Parliament of Victoria
- Long title An Act to provide for the conservation and management of flora and fauna. ;
- Citation: No. 47 of 1988
- Royal assent: 24 May 1988

= Flora and Fauna Guarantee Act 1988 =

Act of parliament of Victoria, Australia

Victoria

The Flora and Fauna Guarantee Act 1988, also known as the FFG Act, is an act of the Victorian Parliament designed to protect species, genetic material and habitats, to prevent extinction and allow maximum genetic diversity within the Australian state of Victoria for perpetuity. It was the first Australian legislation to deal with such issues. It enables the listing of threatened species and communities and threats to native species, and the declaration of critical habitat necessary for the survival of native plants and animals.

After an extensive review of the act in 2019, the Flora and Fauna Guarantee Amendment Act 2019 modernised and strengthened the provisions of the act on 1 June 2020. Enforcement of the FFG Act is overseen by the Office of the Conservation Regulator (OCR).

==Description==
The Flora and Fauna Guarantee Act 1988 helps protect and manage the biodiversity of the state of Victoria. It aims to conserve all of Victoria’s native plants and animals. In order to achieve this, the Act enables a number of mechanisms, such as listing threatened species, communities and threats to native species; the establishment of a statewide biodiversity management strategy; declaring certain areas as critical habitat; requiring public authorities to take the Act into account in their operations; and requiring permits for certain activities which may affect native plants and animals.

== Criticisms ==

Lawyers for Forests (LFF) published a review of the act in 2002, and found a lack of resources to enforce the act, a lack of government transparency and accountability, that the act may be and is ignored in government decisionmaking, and that the act is generally unenforceable. The review identified the following factors:
- Lack of political will for the implementation of the FFG Act.
- Lack of funding and resources to allow the Department of Natural Resources and Environment (NRE) to effectively implement the Act.
- Objectives of the FFG Act being overridden by objectives and interests of bodies with conflicting agendas, such as the forestry industry.

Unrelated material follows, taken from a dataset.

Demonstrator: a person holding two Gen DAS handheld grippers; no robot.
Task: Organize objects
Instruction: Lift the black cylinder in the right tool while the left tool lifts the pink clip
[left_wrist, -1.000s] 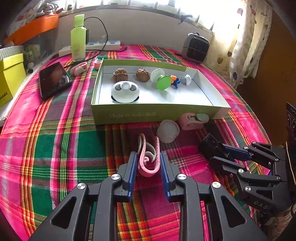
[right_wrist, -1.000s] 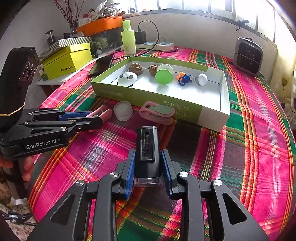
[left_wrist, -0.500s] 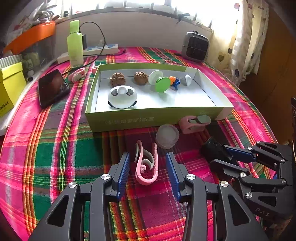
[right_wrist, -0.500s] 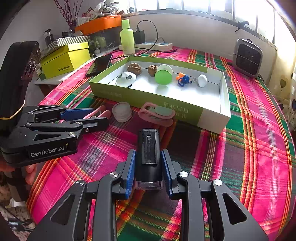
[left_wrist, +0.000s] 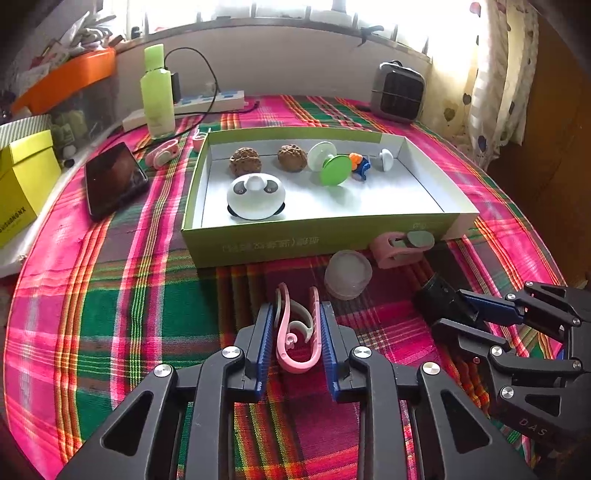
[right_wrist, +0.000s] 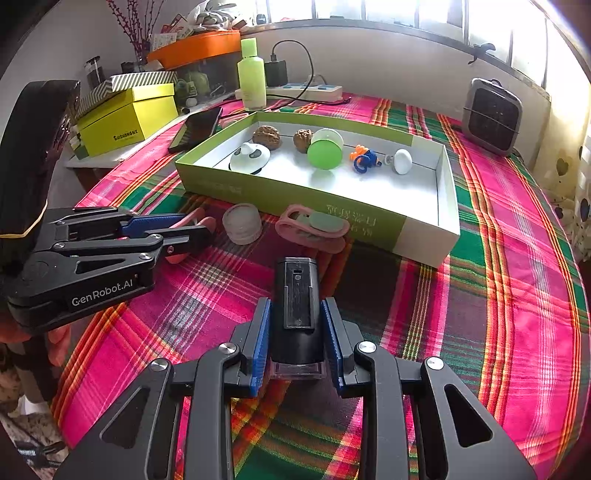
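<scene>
My left gripper (left_wrist: 297, 317) is shut on a pink U-shaped clip (left_wrist: 298, 332), low over the plaid tablecloth; it also shows in the right wrist view (right_wrist: 192, 230). My right gripper (right_wrist: 297, 310) is shut on a black cylindrical device (right_wrist: 297, 306), which also shows at the right of the left wrist view (left_wrist: 437, 299). A green shallow box (left_wrist: 258, 243) ahead holds two walnuts (left_wrist: 245, 160), a white panda-faced item (left_wrist: 255, 197), a green disc (left_wrist: 334, 170) and small toys. A translucent lid (left_wrist: 347, 273) and a pink holder (left_wrist: 397, 247) lie against the box's front.
A black phone (left_wrist: 112, 179), a green bottle (left_wrist: 157, 92), a power strip (left_wrist: 207, 101) and a yellow box (left_wrist: 22, 184) are at the left and back. A grey heater (left_wrist: 399, 92) stands at the back right. The table's edge curves away at the right.
My left gripper opened around the pink clip half a second ago and has closed on it again. The right gripper still holds the black device and has barely moved.
</scene>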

As well as a general review, the review considers the impact of the Act on the Leadbeater's possum, the powerful owl and the tiger quoll, as well as on a threatened community and a threatening process. For example, it considers the concern of environmentalists for the small and poorly placed Special Protection and Management Zones for the tiger quoll, the continuing clear-fell logging followed by slash burns in their management zones, and the failure to stop the use of 1080 poison, which is a threat to the species.

LFF recommended that the NRE should receive appropriate funding to fully implement the FFG Act, and the government commit to NRE fulfilling its obligations under the Act. The group further recommended that the Act should be enforceable, and NRE should be accountable in its efforts to fulfil its obligations under the Act.

Other environmental groups have echoed the review; for example, the "delays or lack of implementation of key documents required under the FFG Act" was noted by the Victorian Rainforest Network in 2003.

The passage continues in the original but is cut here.